Dr. Bela Berens, Dr. Chantal Naumann
Rz. 219
Einführung
Der äußere Betriebsvergleich ermittelt die Besteuerungsgrundlagen durch Vergleich betriebsinterner Daten mit Daten anderer, gleichartiger Betriebe. Die Auswahl eines geeigneten Vergleichsbetriebs erfordert neben der Gleichartigkeit (im Hinblick auf die Branche) auch eine Gleichwertigkeit (im Hinblick auf Größe, Lage, Organisation etc.) der Betriebe.

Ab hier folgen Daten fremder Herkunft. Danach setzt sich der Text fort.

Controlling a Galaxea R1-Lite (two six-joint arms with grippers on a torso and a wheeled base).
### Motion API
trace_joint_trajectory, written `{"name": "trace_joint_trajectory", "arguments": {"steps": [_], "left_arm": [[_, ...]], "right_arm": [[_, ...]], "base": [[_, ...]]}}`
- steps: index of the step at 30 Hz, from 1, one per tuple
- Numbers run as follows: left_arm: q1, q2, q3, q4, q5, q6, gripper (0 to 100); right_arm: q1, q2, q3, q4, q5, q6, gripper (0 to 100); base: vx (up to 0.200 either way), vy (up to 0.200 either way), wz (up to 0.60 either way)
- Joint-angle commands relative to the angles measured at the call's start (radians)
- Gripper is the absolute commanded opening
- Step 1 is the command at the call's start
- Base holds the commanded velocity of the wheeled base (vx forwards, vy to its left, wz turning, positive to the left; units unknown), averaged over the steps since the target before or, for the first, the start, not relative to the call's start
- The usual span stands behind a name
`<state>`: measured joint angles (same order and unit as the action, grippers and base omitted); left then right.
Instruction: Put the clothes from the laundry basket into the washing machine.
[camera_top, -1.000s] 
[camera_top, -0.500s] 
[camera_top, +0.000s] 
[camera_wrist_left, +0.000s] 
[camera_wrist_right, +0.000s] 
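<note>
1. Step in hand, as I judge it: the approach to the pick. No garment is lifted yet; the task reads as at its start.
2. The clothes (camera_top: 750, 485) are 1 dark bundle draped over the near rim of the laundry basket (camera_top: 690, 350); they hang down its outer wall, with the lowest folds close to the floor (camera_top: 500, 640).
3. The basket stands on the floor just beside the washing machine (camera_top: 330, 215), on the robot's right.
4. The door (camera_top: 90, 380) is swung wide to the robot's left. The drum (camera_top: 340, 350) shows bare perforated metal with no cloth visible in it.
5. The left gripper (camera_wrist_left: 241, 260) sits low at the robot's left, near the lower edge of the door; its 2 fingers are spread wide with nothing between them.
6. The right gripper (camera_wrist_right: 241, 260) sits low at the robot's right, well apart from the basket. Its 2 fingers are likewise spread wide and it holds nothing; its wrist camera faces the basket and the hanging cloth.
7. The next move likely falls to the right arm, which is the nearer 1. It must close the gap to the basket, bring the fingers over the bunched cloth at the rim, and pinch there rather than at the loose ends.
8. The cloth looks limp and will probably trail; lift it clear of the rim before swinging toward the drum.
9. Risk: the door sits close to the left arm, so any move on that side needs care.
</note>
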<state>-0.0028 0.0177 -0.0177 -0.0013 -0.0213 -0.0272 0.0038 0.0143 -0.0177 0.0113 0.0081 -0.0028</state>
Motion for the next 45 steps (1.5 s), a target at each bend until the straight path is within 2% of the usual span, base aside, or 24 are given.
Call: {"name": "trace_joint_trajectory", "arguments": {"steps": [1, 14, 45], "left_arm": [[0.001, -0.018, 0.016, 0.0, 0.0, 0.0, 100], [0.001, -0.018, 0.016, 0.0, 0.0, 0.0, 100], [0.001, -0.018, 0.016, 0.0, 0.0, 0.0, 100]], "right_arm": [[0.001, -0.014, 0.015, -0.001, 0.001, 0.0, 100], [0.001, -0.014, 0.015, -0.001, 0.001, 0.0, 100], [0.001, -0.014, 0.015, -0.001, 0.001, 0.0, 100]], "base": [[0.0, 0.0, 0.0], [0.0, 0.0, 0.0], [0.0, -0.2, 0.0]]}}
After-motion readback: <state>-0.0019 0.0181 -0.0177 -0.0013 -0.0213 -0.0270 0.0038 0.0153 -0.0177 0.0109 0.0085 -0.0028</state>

Je mehr sich die Betriebsstruktur etwaiger Vergleichsbetriebe unterscheidet, desto mehr muss von einer Gleichwertigkeit Abstand genommen werden. Aufgrund der Ungenauigkeit dieser Schätzungsmethode rechtfertigt eine durch äußeren Betriebsvergleich festgestellte Abweichung nur in Ausnahmefällen die Widerlegung einer formell ordnungsmäßigen Buchführung. Dies kann beispielsweise der Fall sein, wenn die finanziellen Mittel selbst zur bescheidensten Lebensführung nicht ausreichen.
Rz. 220
Richtsatzschätzung
Eine Variante des äußeren Betriebsvergleichs stellt die Schätzung nach Richtsätzen dar. Die Richtsätze werden jährlich durch die Finanzverwaltung als sog. Richtsatzsammlung veröffentlicht und umfassen Kennziffern wie Rohgewinnaufschläge auf den Wareneinsatz, Rohgewinn-, Halbreingewinn- und Reingewinnsätze für verschiedene Branchen. Die Richtsätze ergeben sich im Rahmen der Betriebsprüfung aus den Betriebsergebnissen von Unternehmen kleiner und mittlerer Größe, die aufgrund ihrer steuerlich zuverlässigen Aufzeichnungen besonders ausgewählt werden, um eine möglichst exakte Abbildung eines "Normalbetriebs" zu erhalten.
Rz. 221
Handelsbetrieb Wirtschaftlicher Umsatz ./. Wareneinsatz |
Handwerksbetrieb Wirtschaftlicher Umsatz ./. Waren- und Materialeinsatz ./. Fertigungslohn |
Rohgewinn I |
Rohgewinn II |
./. allgemeine sachliche Betriebsaufwendungen = Halbreingewinn ./. sonstige sachliche und personelle Betriebsaufwendungen = Reingewinn |
Richtsatzverprobungsmodell
Rz. 222
Eine Schätzung nach Richtsätzen kann ein formell ordnungsmäßiges Buchführungsergebnis nicht allein widerlegen; ein Unterschreiten der Richtsatzwerte begründet jedoch Zweifel am vorgelegten Buchführungsergebnis. Liegen zusätzlich konkrete Hinweise auf die sachliche Unrichtigkeit der Buchführung vor oder gesteht der Steuerpflichtige selbst Unredlichkeiten zu, kann dies eine Schätzung rechtfertigen. Eine ergänzende Schätzung unter Beachtung der Richtsätze kann bei einer nicht ordnungsgemäßen Buchführung in Betracht kommen, wenn eine Nachkalkulation aufgrund fehlender Unterlagen nicht möglich ist.